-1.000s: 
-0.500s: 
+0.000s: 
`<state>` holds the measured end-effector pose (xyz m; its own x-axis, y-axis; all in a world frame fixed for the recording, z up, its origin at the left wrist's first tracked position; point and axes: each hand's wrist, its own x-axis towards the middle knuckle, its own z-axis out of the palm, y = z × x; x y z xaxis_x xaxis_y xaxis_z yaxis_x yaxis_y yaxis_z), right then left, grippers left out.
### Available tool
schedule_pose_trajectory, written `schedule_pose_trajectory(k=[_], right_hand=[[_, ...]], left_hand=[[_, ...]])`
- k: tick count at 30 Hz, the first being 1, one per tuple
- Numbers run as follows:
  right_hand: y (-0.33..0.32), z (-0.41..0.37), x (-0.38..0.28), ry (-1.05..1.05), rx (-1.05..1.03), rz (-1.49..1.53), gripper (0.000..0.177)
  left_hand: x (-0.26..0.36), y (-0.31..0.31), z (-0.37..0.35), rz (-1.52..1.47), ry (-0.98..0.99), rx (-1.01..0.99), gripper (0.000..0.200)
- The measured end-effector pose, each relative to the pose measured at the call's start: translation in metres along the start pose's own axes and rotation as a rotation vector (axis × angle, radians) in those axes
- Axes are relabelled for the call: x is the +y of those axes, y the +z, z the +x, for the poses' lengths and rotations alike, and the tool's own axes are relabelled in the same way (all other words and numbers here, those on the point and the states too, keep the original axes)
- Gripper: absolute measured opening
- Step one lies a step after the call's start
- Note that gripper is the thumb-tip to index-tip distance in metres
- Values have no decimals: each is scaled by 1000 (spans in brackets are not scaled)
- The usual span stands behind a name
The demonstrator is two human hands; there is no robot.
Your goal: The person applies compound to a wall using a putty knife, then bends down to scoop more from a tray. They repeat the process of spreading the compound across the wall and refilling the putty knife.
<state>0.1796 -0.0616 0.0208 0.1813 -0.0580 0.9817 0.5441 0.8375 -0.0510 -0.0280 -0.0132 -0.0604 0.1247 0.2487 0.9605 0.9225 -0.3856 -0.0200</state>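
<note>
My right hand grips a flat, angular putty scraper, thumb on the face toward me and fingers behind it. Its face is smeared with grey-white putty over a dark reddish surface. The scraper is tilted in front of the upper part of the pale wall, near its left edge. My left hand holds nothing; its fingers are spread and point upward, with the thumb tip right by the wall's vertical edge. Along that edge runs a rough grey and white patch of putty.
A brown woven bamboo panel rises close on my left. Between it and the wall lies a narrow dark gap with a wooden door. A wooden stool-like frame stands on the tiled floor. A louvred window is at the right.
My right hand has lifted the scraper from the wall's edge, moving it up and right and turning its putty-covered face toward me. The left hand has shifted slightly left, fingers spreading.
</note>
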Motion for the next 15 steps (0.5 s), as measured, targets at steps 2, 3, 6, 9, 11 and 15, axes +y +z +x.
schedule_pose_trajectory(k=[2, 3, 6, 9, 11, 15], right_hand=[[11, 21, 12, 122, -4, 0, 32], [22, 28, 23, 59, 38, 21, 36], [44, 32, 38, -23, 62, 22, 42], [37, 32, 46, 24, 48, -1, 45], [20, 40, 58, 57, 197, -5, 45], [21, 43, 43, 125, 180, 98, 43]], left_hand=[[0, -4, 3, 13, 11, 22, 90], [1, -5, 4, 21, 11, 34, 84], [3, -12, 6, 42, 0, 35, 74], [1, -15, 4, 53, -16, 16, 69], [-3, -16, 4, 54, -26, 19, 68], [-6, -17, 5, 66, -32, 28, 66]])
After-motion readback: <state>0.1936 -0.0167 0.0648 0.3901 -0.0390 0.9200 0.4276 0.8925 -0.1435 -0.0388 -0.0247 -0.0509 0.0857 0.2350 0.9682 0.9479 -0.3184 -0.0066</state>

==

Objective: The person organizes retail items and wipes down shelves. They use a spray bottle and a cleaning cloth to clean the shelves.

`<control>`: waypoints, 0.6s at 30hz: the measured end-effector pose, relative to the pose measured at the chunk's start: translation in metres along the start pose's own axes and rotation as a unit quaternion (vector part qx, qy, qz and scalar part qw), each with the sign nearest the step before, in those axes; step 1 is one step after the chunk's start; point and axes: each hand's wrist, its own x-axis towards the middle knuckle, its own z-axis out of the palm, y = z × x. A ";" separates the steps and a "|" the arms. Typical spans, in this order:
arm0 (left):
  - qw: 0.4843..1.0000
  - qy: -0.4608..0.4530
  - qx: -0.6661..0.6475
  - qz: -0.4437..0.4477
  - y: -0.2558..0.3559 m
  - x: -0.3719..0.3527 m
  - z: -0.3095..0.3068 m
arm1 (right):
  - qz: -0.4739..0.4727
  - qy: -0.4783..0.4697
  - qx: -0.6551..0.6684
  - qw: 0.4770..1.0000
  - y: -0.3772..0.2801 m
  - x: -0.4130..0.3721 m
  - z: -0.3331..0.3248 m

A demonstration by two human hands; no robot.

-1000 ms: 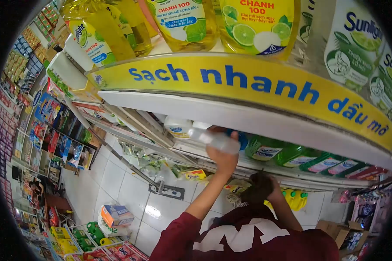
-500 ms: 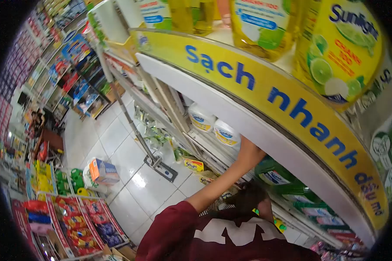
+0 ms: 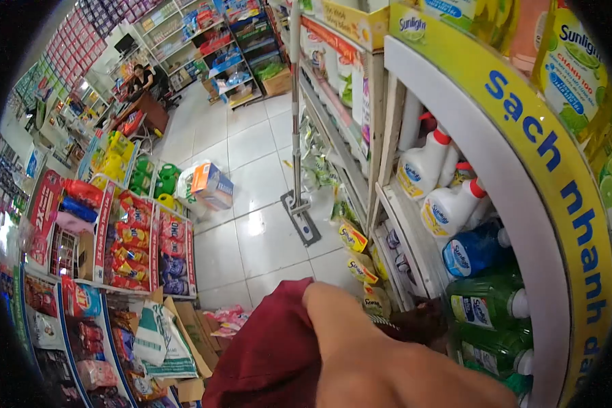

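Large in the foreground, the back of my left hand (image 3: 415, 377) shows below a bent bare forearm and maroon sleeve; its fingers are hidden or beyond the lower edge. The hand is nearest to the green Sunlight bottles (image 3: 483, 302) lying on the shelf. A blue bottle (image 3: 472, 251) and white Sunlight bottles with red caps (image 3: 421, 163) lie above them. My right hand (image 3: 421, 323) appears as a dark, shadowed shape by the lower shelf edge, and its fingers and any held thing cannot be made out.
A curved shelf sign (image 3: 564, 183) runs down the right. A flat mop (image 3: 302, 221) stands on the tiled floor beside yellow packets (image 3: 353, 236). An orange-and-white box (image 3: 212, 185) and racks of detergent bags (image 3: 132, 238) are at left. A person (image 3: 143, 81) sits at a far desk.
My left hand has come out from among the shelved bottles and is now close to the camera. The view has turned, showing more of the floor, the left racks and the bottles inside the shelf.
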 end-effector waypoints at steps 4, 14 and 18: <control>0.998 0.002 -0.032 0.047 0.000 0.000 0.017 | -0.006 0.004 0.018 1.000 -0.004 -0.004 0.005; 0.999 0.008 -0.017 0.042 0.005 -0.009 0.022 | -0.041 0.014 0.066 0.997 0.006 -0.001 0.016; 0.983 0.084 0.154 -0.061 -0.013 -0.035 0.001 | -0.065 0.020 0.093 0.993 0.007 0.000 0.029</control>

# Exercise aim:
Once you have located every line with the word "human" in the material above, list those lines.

# Written reply:
The demonstrator is two human hands; there is no robot.
A demonstration by two human hands; no robot.

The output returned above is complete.